Find the word "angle" in the data, then copy each line where it is found.

:::::

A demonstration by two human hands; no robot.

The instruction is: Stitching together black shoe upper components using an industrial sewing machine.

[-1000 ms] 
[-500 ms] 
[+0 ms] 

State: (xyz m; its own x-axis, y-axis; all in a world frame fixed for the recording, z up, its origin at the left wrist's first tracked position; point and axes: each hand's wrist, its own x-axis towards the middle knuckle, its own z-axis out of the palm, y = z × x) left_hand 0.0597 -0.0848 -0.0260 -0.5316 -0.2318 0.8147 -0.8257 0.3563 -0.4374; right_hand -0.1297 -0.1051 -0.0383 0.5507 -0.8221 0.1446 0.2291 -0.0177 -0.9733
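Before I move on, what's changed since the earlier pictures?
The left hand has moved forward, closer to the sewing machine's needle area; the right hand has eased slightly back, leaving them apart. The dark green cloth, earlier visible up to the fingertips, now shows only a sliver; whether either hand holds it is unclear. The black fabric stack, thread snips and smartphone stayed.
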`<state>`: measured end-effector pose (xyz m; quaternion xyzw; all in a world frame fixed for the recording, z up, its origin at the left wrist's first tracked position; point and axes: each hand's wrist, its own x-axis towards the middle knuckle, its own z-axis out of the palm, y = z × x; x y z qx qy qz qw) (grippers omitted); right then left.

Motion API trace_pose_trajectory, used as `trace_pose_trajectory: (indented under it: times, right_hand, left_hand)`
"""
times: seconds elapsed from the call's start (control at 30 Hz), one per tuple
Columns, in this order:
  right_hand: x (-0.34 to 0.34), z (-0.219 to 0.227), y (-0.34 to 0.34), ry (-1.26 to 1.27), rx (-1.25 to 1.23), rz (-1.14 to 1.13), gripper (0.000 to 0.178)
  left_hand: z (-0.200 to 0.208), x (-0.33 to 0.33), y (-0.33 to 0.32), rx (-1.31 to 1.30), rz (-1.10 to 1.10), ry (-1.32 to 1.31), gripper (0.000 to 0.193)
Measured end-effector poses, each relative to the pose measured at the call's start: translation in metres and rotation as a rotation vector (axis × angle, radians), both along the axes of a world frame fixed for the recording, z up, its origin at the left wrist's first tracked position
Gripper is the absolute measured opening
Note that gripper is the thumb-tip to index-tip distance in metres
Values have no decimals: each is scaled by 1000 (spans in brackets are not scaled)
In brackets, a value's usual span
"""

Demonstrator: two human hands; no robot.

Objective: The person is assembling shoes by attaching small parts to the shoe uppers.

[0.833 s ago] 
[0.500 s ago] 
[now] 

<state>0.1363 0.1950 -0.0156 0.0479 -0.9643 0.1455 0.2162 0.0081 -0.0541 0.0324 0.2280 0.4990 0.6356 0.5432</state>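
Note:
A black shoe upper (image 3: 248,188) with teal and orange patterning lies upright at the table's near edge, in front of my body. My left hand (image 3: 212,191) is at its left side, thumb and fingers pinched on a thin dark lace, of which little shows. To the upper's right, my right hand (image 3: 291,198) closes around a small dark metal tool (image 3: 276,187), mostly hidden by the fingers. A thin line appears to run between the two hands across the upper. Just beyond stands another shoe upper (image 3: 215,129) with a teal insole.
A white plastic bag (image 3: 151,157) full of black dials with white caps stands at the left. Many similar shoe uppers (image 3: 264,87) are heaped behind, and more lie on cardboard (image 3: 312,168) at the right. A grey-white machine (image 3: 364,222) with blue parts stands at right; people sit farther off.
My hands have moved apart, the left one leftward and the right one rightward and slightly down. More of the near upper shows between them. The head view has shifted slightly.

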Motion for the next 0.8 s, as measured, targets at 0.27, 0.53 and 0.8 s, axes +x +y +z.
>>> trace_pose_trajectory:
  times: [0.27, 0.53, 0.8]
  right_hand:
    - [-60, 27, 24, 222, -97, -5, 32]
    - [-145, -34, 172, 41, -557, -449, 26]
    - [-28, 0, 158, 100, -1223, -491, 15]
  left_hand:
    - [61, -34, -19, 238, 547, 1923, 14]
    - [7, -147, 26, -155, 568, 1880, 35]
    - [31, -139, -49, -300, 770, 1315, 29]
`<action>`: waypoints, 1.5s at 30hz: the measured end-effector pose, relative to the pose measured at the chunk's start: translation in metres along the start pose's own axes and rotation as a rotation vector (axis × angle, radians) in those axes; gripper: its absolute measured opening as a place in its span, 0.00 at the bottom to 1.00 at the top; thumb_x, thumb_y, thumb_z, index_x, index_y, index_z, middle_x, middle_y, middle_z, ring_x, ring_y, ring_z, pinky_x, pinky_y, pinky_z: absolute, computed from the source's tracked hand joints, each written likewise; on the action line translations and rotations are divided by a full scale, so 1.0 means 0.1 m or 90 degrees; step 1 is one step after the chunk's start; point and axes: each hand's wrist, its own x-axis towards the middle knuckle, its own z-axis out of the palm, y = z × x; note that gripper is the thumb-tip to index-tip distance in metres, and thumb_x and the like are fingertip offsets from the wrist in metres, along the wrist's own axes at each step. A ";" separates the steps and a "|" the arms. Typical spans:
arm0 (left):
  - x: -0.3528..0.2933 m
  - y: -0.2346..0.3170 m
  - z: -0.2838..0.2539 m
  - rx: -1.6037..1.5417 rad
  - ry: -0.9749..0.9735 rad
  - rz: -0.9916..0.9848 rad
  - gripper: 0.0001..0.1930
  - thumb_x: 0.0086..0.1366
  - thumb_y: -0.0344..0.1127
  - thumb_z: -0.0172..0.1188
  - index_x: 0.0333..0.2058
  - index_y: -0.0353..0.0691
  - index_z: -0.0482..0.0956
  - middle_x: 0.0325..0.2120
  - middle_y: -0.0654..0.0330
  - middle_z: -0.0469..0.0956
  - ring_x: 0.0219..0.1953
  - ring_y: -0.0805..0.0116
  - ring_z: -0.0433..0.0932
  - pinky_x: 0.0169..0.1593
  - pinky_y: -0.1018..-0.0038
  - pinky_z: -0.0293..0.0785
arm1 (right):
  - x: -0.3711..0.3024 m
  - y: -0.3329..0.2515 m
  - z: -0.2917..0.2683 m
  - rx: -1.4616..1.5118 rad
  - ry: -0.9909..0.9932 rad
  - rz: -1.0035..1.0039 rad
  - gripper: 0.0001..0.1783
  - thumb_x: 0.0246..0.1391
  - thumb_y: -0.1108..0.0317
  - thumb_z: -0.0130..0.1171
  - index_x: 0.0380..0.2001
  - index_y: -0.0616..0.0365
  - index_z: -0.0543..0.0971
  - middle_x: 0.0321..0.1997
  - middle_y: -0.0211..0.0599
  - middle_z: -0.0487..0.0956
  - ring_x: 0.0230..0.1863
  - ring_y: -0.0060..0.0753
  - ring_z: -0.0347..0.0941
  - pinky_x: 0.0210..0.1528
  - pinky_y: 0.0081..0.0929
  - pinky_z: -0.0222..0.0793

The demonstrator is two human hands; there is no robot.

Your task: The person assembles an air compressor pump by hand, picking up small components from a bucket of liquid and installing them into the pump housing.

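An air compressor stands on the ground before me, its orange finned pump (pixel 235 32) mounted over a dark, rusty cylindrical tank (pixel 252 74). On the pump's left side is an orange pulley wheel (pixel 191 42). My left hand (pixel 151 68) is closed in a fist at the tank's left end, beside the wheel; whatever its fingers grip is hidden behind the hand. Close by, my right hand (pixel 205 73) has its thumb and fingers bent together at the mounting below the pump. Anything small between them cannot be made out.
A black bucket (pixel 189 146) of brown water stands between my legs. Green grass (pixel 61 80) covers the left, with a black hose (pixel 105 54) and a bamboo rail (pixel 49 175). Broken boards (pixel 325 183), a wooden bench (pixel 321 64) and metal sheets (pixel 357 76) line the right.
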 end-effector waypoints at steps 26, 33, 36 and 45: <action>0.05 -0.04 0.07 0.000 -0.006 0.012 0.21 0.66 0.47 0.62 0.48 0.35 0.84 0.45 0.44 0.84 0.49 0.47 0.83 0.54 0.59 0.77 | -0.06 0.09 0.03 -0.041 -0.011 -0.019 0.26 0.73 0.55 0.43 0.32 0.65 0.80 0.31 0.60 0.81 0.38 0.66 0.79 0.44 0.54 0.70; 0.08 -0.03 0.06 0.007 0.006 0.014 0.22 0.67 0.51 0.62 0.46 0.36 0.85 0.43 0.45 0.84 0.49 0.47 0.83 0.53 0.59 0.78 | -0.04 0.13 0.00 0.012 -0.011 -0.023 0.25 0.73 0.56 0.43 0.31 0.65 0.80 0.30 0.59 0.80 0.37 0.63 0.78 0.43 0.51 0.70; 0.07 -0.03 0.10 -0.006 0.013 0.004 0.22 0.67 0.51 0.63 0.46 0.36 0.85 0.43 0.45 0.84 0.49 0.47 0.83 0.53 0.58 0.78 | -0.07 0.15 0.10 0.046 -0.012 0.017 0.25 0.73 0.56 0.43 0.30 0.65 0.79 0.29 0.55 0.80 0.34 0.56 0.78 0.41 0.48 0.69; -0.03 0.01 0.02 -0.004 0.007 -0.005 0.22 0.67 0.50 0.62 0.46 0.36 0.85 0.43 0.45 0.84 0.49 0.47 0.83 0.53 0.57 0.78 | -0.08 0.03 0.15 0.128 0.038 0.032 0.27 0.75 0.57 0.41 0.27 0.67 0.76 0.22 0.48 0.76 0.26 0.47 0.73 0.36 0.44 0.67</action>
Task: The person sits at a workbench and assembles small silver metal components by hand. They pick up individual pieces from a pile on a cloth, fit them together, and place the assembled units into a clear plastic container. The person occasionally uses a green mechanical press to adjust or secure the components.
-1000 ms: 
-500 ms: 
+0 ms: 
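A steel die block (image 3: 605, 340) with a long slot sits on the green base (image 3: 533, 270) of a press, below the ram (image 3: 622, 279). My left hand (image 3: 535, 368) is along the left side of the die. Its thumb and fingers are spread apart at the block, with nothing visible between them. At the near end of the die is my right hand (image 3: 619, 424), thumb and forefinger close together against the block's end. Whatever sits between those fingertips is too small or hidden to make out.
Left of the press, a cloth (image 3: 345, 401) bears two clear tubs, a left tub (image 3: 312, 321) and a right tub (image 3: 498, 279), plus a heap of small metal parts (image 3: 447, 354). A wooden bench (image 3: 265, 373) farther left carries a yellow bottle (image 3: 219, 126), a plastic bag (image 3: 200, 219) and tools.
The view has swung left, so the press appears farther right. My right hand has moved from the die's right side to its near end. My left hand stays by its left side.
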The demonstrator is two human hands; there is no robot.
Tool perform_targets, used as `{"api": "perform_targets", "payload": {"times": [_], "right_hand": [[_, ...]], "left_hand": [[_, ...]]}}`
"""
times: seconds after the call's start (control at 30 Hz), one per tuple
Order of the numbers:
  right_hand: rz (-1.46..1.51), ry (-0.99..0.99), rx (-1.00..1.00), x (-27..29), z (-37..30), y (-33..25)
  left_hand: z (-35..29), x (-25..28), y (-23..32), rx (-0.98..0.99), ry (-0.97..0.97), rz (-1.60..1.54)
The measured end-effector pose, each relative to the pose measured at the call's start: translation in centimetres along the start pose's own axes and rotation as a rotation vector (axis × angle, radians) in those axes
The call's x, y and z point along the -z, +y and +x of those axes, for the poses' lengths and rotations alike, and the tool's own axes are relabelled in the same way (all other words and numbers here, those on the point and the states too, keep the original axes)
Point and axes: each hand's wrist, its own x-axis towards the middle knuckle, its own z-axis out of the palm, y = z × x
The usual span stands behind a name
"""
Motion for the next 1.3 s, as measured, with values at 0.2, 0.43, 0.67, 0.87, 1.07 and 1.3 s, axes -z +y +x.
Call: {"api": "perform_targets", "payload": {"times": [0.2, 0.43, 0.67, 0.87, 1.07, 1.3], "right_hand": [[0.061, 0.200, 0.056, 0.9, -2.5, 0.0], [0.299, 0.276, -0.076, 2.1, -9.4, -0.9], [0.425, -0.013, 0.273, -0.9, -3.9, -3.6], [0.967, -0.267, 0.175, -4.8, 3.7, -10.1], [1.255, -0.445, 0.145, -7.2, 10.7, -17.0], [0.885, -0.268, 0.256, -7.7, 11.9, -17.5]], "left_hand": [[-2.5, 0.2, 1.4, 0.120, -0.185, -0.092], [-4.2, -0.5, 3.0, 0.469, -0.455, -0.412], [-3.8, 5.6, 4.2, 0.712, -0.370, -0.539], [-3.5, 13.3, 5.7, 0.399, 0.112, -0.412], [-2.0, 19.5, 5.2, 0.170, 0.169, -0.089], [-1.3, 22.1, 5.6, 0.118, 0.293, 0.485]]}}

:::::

• EXERCISE ANSWER:
Measured end-effector poses, each relative to the pose measured at the call's start: translation in metres and rotation as a rotation vector (axis × angle, radians), both along the axes of a world frame fixed for the recording, z up, its origin at the left wrist's first tracked position
`<action>`: waypoints, 1.5s at 30hz: the measured end-effector pose, relative to the pose measured at the chunk's start: translation in metres along the start pose's own axes and rotation as a rotation vector (axis × angle, radians) in those axes; gripper: its absolute measured opening as a place in its span, 0.00 at the bottom to 1.00 at the top; thumb_x, thumb_y, thumb_z, index_x, index_y, index_z, middle_x, middle_y, middle_z, ring_x, ring_y, ring_z, pinky_x, pinky_y, pinky_z: absolute, computed from the source's tracked hand joints, each written likewise; on the action line translations and rotations are divided by a full scale, so 1.0 means 0.1 m or 90 degrees; step 1 is one step after the chunk's start; point and axes: each hand's wrist, its own x-axis towards the middle knuckle, its own z-axis out of the palm, y = z × x; note that gripper is the thumb-tip to index-tip distance in metres, and thumb_x and the like are fingertip offsets from the wrist in metres, along the wrist's own axes at each step. A ";" separates the steps and a "|" the arms. Typical spans:
The measured end-effector pose, each relative to the pose measured at the call's start: translation in centimetres along the start pose's own axes and rotation as a rotation vector (axis × angle, radians) in those axes

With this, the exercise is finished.